Tod und Teufel. Bundesausgabe.: Ein Krimi aus dem Mittelalter.
»Er hat ihn mir geschenkt, das war gestern morgen, und plötzlich soll ich ihn gestohlen haben.«
»Augenblick mal«, sagte Jaspar. Er schien verwirrt. »Warum schenkt Euch Mathias Overstolz einen Gulden?«
»Ich stand vor dem Haus in der Rheingasse und versuchte, mir das Wams um den Kopf zu wickeln. Hatte ich das nicht erzählt?«
»Nein«, sagte Jaspar mit gerunzelter Stirn. »Wer weiß, was Ihr noch alles vergessen habt zu erzählen.« Schweigend gingen sie wieder nebeneinander her. Im Licht der tiefstehenden Sonne leuchteten die Felder und Wiesen um sie herum in unnatürlicher Intensität.
»Füchschen, sagt Ihr mir eigentlich die Wahrheit?«
»Warum?«
»Wir sind uns gestern das erste Mal begegnet. Mein Vertrauen in Euch ist groß, aber nicht grenzenlos.

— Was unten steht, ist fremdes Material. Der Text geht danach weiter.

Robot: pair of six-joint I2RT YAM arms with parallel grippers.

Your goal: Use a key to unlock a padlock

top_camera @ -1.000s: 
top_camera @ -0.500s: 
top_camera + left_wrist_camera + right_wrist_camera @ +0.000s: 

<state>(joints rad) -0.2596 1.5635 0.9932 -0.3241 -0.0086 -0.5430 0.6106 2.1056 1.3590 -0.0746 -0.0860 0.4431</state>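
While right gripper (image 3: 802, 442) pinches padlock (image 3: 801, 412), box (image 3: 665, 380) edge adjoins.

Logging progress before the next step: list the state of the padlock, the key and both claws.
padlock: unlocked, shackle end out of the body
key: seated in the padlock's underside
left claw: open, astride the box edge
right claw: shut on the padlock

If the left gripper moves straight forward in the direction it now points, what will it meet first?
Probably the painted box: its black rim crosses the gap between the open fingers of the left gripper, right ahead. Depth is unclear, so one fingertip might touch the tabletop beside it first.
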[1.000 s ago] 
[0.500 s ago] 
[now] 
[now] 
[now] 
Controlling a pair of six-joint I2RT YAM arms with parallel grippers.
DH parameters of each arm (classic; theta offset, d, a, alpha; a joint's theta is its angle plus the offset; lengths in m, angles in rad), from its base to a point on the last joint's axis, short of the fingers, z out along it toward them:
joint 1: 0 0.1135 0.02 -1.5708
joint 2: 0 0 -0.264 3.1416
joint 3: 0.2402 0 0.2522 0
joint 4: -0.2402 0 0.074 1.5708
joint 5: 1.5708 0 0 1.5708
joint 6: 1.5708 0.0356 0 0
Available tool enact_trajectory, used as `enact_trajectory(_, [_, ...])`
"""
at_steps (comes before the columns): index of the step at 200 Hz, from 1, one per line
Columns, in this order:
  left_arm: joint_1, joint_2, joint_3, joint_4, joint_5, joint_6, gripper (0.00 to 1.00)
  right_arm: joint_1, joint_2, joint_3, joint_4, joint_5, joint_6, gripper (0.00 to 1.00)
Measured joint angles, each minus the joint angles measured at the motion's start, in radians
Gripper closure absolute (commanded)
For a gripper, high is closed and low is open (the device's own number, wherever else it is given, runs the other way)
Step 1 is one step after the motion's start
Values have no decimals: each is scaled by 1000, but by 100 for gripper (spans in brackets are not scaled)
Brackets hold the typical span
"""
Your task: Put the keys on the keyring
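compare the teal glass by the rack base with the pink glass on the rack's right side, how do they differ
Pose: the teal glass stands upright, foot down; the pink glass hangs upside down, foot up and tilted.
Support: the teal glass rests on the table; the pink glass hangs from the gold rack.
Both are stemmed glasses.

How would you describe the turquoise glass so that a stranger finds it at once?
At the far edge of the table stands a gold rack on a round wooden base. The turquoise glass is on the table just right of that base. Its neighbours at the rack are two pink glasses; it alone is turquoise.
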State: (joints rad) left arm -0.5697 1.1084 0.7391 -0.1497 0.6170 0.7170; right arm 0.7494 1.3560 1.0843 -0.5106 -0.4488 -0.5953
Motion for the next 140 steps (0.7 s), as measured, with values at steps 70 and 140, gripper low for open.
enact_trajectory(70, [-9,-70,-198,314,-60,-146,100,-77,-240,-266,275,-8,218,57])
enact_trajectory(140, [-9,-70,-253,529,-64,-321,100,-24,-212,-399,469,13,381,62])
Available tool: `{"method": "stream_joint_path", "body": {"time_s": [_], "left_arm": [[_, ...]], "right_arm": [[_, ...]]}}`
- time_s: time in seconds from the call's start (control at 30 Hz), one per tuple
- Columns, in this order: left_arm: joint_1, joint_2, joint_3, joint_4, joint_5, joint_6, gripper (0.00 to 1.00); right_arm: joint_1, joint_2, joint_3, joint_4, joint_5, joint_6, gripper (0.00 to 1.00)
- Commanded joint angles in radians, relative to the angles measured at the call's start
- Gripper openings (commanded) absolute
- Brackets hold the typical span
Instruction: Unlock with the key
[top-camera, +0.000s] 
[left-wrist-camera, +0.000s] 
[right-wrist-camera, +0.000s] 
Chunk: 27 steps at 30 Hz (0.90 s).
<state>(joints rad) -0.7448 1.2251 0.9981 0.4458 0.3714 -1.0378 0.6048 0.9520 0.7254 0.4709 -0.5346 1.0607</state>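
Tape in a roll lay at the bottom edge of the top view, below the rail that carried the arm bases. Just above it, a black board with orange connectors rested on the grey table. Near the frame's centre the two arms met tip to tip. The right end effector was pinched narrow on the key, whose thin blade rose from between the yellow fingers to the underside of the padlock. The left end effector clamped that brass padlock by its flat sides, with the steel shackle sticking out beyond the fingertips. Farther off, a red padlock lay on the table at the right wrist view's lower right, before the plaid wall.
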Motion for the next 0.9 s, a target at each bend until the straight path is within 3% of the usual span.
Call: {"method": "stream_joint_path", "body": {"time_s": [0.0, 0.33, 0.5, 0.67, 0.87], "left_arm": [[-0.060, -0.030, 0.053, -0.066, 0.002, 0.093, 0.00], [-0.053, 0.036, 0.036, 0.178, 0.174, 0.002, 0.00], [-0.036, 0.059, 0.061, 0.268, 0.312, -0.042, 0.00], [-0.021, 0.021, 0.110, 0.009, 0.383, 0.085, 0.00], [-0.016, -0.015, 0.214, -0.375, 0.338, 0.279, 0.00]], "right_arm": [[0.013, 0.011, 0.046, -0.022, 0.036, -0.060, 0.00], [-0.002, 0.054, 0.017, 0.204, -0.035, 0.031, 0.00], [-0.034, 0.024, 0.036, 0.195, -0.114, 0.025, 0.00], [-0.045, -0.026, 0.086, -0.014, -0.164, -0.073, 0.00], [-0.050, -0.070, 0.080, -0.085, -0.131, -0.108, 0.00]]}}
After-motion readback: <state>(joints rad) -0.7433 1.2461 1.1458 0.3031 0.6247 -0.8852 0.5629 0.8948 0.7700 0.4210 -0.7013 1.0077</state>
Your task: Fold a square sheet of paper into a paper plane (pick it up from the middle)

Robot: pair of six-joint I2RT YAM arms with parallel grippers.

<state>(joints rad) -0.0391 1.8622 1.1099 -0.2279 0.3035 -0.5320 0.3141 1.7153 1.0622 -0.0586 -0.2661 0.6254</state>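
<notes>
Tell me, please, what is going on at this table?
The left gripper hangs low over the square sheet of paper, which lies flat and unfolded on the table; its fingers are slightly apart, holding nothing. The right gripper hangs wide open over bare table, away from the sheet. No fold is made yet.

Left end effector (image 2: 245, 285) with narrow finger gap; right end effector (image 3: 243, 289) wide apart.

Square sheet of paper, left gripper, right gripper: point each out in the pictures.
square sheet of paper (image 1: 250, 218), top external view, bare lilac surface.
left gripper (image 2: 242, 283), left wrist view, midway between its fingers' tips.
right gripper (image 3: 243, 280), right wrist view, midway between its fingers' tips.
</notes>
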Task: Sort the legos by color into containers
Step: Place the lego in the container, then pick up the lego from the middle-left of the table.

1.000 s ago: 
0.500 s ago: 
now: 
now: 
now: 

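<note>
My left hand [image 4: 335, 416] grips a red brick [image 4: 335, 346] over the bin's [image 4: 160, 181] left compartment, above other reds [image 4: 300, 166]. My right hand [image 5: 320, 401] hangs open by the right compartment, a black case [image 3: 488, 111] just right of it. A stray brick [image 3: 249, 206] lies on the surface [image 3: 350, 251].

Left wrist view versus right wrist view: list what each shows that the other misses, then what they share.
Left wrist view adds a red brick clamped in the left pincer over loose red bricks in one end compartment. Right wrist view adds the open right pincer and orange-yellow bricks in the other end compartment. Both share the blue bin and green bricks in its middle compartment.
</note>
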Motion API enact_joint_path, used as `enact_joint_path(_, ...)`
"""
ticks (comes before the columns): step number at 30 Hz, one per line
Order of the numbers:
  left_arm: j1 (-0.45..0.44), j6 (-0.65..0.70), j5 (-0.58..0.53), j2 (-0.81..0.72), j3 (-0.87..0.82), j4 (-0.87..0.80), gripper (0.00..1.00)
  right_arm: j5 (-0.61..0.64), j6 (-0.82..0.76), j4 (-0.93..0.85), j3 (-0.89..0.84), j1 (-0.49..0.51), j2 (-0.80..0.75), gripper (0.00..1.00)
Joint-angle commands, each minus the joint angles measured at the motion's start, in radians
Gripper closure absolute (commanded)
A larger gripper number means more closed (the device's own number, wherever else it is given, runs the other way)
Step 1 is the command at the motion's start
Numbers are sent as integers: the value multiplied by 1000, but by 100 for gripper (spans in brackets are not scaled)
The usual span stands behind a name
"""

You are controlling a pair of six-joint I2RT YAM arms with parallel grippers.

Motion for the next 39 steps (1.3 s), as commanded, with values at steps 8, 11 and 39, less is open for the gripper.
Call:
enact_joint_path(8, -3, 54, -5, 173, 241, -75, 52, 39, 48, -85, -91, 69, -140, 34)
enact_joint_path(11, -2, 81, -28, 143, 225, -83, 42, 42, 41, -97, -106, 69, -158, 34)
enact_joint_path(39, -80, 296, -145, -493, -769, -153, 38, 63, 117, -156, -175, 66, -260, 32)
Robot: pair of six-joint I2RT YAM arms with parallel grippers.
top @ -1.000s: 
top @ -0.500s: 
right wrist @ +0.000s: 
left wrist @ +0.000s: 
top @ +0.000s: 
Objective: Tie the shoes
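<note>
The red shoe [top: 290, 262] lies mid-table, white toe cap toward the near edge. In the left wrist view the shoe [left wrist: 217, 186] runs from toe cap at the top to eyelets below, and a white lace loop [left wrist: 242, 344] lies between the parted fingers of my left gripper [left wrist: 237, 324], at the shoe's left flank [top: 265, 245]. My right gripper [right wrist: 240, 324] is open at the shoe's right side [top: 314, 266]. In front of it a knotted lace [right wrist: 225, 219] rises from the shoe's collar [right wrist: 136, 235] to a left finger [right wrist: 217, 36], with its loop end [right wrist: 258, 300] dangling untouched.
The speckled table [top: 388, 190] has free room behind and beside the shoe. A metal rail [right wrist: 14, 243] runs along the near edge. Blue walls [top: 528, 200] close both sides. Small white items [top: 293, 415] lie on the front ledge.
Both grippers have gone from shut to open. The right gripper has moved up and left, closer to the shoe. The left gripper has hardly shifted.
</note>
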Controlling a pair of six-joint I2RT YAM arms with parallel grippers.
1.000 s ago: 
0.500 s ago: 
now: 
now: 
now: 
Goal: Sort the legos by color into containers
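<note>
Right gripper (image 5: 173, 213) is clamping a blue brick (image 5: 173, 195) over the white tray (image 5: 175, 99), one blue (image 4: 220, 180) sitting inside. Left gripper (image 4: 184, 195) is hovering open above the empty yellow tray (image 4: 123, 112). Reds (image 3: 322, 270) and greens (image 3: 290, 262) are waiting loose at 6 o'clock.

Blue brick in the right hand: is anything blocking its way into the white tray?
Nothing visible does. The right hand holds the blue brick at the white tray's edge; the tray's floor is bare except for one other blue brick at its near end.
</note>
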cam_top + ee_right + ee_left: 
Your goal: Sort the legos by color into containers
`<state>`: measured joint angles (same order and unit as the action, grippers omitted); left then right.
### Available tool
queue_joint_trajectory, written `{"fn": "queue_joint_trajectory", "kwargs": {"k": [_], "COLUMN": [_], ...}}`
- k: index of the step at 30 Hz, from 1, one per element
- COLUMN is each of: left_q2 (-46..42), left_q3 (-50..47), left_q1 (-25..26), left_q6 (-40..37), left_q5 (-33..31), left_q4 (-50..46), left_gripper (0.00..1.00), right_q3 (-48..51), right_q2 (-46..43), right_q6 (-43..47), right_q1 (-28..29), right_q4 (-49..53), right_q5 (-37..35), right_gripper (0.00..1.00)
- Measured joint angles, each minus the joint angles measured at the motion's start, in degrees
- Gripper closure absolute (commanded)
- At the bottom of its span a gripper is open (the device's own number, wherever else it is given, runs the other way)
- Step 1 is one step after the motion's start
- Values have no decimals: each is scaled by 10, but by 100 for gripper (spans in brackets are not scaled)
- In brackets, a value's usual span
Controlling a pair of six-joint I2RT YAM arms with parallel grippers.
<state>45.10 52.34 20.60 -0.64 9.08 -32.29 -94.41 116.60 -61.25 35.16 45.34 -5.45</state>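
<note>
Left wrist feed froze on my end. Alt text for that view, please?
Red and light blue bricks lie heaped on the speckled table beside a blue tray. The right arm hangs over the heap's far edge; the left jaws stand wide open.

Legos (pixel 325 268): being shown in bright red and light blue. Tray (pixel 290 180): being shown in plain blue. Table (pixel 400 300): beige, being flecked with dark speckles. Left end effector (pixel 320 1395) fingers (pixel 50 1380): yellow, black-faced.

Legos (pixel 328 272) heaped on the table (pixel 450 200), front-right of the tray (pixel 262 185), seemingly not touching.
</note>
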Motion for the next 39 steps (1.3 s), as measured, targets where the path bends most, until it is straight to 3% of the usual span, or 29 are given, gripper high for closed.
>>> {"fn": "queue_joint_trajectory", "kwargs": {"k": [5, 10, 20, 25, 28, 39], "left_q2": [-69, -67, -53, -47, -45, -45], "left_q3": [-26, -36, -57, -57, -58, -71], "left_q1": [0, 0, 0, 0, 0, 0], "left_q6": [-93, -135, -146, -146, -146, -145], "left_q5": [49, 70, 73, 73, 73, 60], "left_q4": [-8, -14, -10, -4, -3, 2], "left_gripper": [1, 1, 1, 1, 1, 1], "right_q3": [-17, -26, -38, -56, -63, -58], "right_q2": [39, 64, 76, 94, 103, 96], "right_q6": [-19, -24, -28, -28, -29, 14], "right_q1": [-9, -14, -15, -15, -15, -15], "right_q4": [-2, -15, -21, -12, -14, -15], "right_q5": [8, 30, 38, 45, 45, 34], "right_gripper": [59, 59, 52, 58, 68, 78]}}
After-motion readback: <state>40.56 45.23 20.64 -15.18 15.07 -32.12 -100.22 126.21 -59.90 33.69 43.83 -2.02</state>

Darum noch einmal: Habt Ihr bis jetzt in allem die Wahrheit gesagt?«
»Ja, verdammt!«
»Gut«, nickte Jaspar. »Dann kennen wir jetzt wahrscheinlich einen der Auftraggeber für Gerhards Ermordung.« »Mathias Overstolz?« fragte Jacop entgeistert. »Und nicht nur den«, sagte Jaspar. »Mir wird schlagartig einiges klar!
Ich habe mir nämlich das Hirn zermartert, wie unsere Verabredung mit den Zeugen durchsickern konnte. Ich fürchte, daß ich Bodo gegenüber zu viel verraten habe, und er hatte natürlich nichts besseres zu tun, als es im Schöffenkollegium herumzuerzählen. Aber im Schöffenkollegium –«
» – sitzt Theoderich Overstolz«, ergänzte Jacop.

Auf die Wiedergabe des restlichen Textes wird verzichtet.